> Exercise directions: Set out exactly, line by line, the stretch of data below that begins at the line containing "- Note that" and ends at the line containing "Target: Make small", with both ends kept.

> Material for the task:
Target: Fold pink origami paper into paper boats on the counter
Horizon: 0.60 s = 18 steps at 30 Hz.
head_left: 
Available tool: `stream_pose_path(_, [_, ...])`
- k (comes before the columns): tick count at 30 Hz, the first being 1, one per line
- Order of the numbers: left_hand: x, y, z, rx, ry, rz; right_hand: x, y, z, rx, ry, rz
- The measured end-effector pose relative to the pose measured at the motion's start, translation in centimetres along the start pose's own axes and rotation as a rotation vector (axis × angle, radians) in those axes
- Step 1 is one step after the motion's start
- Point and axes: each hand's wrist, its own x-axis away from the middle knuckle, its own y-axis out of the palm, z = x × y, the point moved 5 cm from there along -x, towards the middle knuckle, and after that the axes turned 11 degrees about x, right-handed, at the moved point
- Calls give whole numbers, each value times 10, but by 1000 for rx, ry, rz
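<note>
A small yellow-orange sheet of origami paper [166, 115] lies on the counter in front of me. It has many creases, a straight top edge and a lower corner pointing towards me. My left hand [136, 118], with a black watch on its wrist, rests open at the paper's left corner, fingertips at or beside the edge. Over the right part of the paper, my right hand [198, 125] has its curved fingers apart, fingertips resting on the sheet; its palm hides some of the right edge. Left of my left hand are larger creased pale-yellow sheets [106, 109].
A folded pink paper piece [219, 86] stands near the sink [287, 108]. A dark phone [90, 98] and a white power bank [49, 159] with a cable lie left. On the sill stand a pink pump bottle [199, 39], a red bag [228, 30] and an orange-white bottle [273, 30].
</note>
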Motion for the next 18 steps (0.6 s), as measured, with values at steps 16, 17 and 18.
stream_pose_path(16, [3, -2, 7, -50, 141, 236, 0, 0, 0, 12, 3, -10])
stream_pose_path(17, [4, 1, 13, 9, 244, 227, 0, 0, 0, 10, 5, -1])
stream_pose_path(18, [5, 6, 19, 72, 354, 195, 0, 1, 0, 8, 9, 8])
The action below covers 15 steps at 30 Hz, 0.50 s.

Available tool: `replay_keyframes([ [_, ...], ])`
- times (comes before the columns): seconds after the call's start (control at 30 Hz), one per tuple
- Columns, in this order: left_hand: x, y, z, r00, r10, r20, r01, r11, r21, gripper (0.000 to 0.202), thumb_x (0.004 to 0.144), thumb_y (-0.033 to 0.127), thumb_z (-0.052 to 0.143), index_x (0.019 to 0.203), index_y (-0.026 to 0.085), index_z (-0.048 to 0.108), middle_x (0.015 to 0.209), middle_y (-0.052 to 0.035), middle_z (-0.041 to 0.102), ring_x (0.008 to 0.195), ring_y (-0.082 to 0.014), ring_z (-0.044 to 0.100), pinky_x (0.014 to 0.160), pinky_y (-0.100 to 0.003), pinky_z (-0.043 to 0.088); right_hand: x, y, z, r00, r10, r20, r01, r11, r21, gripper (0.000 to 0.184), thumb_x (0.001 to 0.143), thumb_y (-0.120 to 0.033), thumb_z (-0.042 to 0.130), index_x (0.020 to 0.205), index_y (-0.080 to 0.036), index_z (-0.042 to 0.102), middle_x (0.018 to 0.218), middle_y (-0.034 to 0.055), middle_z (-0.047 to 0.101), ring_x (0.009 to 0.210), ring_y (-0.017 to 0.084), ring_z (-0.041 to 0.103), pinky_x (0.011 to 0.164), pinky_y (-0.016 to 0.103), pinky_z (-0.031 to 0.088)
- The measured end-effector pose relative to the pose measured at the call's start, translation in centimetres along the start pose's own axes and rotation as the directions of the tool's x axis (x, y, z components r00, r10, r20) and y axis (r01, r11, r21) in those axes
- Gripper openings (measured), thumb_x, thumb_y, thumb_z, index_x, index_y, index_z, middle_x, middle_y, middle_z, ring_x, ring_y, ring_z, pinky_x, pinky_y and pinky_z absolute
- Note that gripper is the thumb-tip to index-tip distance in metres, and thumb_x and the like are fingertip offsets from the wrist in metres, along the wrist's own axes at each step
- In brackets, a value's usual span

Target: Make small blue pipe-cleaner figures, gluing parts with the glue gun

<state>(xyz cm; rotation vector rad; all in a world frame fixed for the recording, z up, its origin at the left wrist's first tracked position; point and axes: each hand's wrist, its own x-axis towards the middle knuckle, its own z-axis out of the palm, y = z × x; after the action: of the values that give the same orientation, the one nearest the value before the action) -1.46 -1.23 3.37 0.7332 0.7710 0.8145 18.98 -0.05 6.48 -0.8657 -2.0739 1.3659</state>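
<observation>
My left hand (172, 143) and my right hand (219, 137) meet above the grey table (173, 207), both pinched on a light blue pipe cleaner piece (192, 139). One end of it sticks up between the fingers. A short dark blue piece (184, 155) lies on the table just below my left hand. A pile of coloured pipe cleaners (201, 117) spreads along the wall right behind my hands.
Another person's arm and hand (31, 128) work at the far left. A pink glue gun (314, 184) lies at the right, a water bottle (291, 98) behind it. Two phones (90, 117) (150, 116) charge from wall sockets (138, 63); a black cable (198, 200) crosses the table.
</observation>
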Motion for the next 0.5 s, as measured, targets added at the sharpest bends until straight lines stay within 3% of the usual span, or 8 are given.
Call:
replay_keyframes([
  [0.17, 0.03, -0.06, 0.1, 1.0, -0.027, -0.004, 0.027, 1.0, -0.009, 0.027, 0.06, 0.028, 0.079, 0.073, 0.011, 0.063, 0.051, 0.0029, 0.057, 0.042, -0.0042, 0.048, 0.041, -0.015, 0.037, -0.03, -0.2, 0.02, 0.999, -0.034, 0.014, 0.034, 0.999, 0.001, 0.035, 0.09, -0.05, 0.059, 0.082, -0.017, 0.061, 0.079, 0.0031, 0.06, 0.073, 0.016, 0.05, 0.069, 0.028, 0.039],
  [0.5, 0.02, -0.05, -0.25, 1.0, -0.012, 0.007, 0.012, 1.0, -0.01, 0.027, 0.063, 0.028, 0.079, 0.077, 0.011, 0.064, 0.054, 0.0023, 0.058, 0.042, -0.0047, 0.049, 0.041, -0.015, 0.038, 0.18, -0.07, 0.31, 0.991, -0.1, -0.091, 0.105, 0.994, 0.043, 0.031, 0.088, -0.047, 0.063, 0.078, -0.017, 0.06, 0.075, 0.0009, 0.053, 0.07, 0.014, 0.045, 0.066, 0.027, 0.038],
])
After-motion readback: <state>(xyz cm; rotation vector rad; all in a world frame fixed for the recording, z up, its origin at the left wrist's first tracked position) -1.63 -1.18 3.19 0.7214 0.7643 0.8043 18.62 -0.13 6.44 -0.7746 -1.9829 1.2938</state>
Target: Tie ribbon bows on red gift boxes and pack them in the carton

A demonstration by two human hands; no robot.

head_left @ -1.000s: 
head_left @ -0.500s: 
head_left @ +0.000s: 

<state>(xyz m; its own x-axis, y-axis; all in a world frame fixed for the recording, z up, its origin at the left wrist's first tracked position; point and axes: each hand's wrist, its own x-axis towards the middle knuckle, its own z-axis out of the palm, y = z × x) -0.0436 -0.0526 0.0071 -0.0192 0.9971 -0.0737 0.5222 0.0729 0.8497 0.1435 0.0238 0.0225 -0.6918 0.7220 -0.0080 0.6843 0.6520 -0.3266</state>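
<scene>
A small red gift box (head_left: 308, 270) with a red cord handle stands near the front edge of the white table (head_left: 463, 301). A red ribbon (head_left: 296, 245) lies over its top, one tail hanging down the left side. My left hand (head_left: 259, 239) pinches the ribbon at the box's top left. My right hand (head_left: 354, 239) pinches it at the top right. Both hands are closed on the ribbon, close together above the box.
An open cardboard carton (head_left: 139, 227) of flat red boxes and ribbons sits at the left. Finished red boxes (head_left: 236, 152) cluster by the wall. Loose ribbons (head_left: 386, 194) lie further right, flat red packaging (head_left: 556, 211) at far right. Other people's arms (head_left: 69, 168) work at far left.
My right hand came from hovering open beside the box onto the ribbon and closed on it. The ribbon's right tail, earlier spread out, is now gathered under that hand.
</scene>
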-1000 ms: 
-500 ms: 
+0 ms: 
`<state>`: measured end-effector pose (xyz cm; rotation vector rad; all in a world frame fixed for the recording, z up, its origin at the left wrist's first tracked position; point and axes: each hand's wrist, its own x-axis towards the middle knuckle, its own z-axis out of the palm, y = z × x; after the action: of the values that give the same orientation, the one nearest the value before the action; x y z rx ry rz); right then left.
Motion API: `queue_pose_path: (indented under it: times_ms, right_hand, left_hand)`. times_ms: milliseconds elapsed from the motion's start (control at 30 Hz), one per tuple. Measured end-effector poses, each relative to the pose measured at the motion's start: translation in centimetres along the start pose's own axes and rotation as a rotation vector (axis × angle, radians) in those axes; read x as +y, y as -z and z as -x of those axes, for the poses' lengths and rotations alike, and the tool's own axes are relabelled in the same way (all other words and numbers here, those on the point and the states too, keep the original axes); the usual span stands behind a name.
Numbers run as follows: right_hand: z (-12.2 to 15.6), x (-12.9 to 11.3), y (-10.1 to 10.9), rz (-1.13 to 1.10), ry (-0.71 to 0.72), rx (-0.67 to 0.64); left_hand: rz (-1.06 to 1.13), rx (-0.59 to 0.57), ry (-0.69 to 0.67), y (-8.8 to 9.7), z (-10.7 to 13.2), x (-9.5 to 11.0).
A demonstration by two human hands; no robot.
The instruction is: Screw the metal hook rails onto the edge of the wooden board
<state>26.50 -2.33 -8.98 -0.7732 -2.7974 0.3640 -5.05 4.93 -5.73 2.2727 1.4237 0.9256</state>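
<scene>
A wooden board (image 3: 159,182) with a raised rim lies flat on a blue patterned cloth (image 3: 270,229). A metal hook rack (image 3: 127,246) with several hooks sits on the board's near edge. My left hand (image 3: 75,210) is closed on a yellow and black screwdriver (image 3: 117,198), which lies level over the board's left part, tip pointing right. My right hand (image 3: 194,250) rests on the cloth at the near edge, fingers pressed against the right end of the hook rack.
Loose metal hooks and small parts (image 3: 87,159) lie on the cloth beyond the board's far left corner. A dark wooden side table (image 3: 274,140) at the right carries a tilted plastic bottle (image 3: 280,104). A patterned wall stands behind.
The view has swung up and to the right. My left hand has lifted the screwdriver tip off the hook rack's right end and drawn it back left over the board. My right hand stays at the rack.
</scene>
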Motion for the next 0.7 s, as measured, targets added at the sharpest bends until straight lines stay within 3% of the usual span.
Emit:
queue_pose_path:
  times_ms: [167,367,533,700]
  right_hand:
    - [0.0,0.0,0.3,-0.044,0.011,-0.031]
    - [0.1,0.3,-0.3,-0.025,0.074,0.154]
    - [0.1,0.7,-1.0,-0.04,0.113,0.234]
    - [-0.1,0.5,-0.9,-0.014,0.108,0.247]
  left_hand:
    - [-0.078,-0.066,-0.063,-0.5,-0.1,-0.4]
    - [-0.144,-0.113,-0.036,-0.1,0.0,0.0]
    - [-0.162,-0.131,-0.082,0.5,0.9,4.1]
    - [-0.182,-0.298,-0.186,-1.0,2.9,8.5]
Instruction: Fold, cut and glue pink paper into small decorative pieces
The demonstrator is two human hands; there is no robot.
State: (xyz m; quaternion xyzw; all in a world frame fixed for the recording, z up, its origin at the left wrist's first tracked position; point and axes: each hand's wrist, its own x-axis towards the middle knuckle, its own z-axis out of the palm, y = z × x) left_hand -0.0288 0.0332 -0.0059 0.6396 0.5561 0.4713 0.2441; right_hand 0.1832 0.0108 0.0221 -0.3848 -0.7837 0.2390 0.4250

> Result below:
- Note that gripper is the thumb-tip to index-tip distance in metres, and thumb_x and the like are fingertip offsets from the wrist in metres, along the wrist's own axes at each step
- In brackets, a value's usual span

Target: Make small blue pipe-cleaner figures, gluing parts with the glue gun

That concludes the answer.